Correct spelling. During training, each word is mapped to a numeric representation summarising their meaning in a computer-readable format. The mappings only exist for a pre-existing vocabulary which contains the 200 000 most common words in a language. Misspelled words are not part of this vocabulary and hence cannot be mapped to an accurate numeric representation. Although the NLU engines do apply spell correction before mapping words to their representation, it is better to avoid typo's. Think for instance of the non-word pone: it could be corrected as pony or as phone, which have two entirely different meanings, only one of them relevant for a telco support bot. Check the spelling of the training data to make sure that your bot learns the meanings that are relevant for your use case.
Lower case/UPPER CASE. Users often do not use capitalisation when chatting with a bot. However, for intent classification, capitalisation is ignored, so you do not have to worry about it. Be careful: capitalisation is relevant for entity extraction (see below).
Punctuation. Users often do not use punctuation when chatting with a bot. Make sure to include expressions both with and without punctuation. For instance, add questions with and without a question mark.
Accents. Users often do not use accents when chatting with a bot. In order for the bot to learn how to deal with this, accents are ignored in the models, so you do not have to worry about it. For instance, ‘élève’ is treated the same as ‘eleve’.
Entities are words or small word groups that are particularly relevant for the bot flow. They can be names of people or organisations, cities, products, brands, companies, street names etc.
Entities should only be used if their value is needed in the bot flow. For instance, if your bot allows for asking information about a certain product and you need to recover the name of the product to look up the necessary information in a database, you have to use entities. If your bot simply redirects to a webpage with an overview of all products, you do not need entities.
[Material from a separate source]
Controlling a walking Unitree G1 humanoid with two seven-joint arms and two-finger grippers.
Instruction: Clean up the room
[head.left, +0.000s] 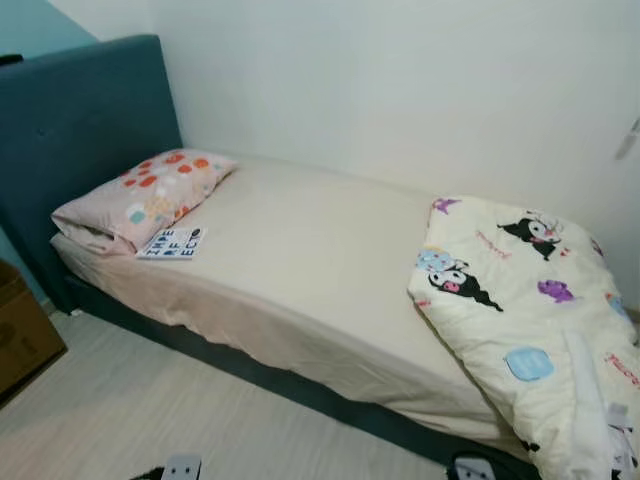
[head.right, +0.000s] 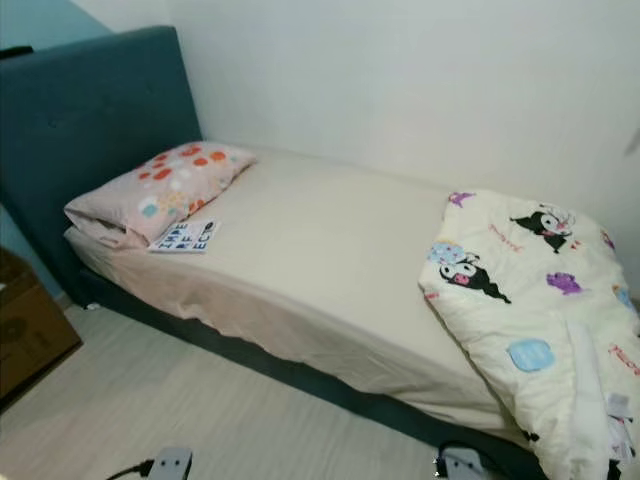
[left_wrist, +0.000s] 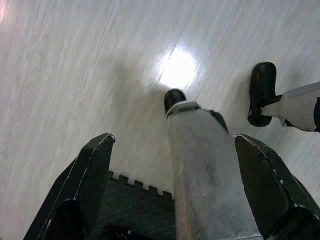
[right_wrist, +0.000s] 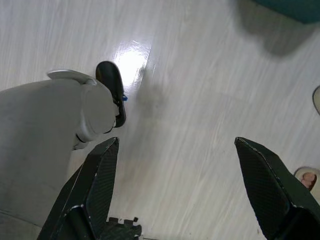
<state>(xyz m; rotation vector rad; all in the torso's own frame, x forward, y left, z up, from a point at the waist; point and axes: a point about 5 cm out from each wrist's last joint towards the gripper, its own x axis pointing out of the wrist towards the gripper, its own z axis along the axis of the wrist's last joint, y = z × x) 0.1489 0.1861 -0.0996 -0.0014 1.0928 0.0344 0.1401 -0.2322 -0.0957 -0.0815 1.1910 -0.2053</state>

When adding entities to your training data, take the following points into accounts:
Trailing white spaces. Do not include trailing white spaces in the entities. For instance, be careful to mark |Brussels| and not | Brussels|.
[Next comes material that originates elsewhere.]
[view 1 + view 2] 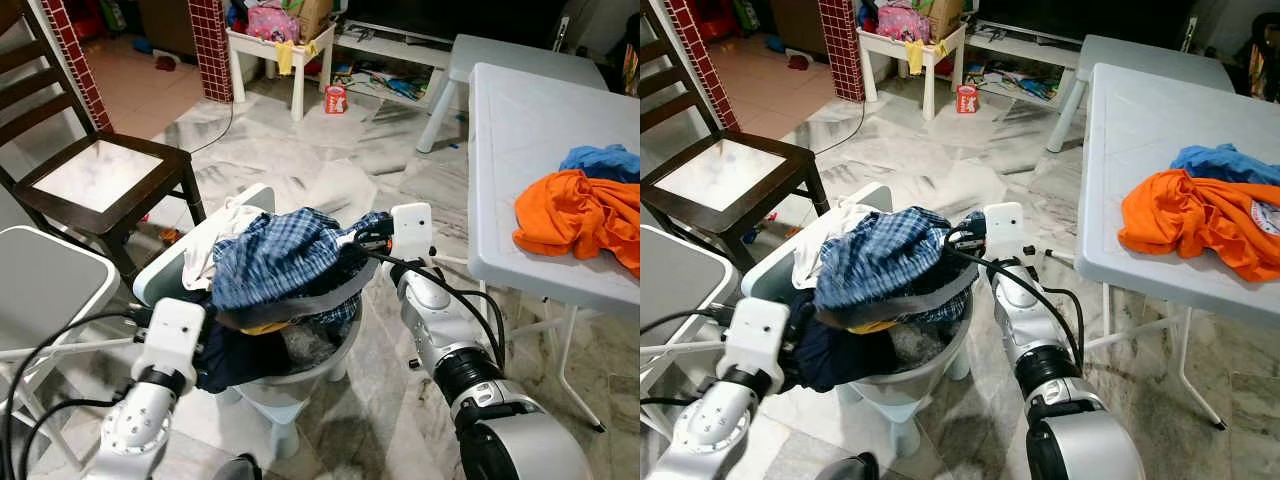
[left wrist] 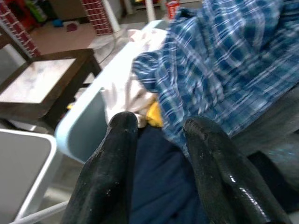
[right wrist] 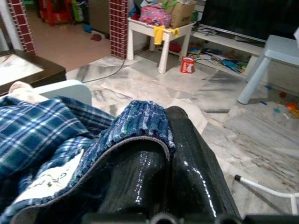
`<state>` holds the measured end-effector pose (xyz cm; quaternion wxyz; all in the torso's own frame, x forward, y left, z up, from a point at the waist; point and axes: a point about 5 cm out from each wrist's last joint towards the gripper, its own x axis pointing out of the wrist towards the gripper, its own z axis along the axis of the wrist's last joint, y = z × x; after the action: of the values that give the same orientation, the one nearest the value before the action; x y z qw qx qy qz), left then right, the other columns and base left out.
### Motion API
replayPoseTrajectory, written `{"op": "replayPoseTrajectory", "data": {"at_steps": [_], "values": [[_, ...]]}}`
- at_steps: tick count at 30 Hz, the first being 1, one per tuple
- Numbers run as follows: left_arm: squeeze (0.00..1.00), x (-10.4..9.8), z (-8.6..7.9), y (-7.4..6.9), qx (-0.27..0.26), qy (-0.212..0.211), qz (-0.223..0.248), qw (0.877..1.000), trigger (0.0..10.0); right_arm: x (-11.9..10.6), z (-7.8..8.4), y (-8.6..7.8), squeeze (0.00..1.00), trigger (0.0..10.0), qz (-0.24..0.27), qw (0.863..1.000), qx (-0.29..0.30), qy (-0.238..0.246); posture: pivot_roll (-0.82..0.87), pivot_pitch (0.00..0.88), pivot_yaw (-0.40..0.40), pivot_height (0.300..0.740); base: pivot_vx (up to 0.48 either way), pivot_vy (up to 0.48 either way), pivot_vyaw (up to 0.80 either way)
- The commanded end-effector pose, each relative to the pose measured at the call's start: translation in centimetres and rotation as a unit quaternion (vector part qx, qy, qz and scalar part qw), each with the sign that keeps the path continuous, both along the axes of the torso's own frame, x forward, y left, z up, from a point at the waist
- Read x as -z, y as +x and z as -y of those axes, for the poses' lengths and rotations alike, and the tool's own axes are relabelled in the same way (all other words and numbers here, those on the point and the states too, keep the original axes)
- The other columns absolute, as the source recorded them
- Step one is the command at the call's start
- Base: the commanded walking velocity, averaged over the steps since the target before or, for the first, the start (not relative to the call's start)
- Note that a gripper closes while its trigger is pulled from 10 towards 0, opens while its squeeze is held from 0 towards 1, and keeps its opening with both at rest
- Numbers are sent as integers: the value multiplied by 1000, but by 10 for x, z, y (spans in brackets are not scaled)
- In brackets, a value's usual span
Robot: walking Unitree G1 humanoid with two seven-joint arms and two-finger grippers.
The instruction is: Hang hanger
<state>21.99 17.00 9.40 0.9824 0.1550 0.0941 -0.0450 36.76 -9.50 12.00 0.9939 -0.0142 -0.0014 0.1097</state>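
A pale laundry basket (image 1: 305,372) stands on the marble floor in front of me, heaped with clothes. On top lies a blue plaid shirt (image 1: 272,256), with a white garment (image 1: 212,243) and a dark navy one (image 2: 156,182) beside and under it. My right gripper (image 3: 166,122) is at the right side of the heap, shut on a fold of the plaid shirt, which drapes over one finger. At the basket's left side my left gripper (image 2: 161,127) is open, its fingers (image 2: 117,154) just above the navy cloth.
A white table (image 1: 520,150) on my right carries an orange garment (image 1: 575,215) and a blue one (image 1: 605,160). A dark wooden chair (image 1: 100,180) and a grey seat (image 1: 45,285) stand on the left. Behind are a small white table (image 1: 290,50) and a red can (image 1: 336,98).
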Motion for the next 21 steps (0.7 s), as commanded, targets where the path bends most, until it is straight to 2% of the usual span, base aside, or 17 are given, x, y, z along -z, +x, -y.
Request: {"op": "replayPoseTrajectory", "data": {"at_steps": [1, 5, 9, 11, 14, 15, 21], "values": [[1000, -7, 5, -1, 13, 13, 31, 999, 10000, -4, 1, 0, 0, 0, 13, 1000, 1, 1, 116, 103, -74, 740, 0, 0, 0], [1000, -12, 15, -2, 48, -6, 47, 998, 10000, -4, -1, -1, 0, 0, 15, 1000, -3, -1, 111, 102, -75, 740, 0, 0, 0], [1000, -17, 22, 3, 81, 21, 71, 994, 10000, -6, -4, -1, 0, 0, 20, 1000, -11, -3, 108, 101, -77, 740, 0, 0, 0], [1000, -12, 21, 5, 81, 36, 60, 994, 10000, -7, -5, -1, 0, 0, 21, 1000, -14, -5, 105, 100, -77, 740, 0, 0, 0], [1000, 1, 20, 12, 117, 90, 34, 989, 10000, -7, -6, -1, 0, 0, 23, 1000, -19, -7, 102, 103, -83, 740, 0, 0, 0], [1000, 4, 19, 14, 121, 96, 28, 988, 10000, -7, -6, -1, 0, 0, 23, 1000, -19, -7, 102, 103, -83, 740, 0, 0, 0], [1000, 19, 17, 29, 140, 93, -22, 986, 10000, -6, -6, -3, 0, 0, 23, 999, -24, -11, 84, 109, -84, 740, 0, 0, 0]]}}
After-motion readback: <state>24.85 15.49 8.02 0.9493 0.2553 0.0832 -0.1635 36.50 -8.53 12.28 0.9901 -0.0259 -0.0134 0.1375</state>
Punctuation. Do not include any punctuation marks such as '.' or '?' in the entity. '-' is ok, as it is often part of the entity, as in 'Sint-Niklaas'.
Capitalisation. The entity extraction models are case sensitive. We noticed that many users do not use capitalisation when chatting with a bot. In order to also accurately identify lower case entities, include both capitalised and non-capitalised entities in your training data. For instance, add both 'Brussels' and 'brussels'.
Words, not sentences. Entities are words or small groups of words, usually noun phrases. Never mark full sentences or bigger phrases as an entity. If users often use paraphrases instead of a word, which frequently happens with technical terms, such as 'the little box that I use in order to have internet everywhere in my house' instead of 'wifi extender', consider not using entities but a separate intent.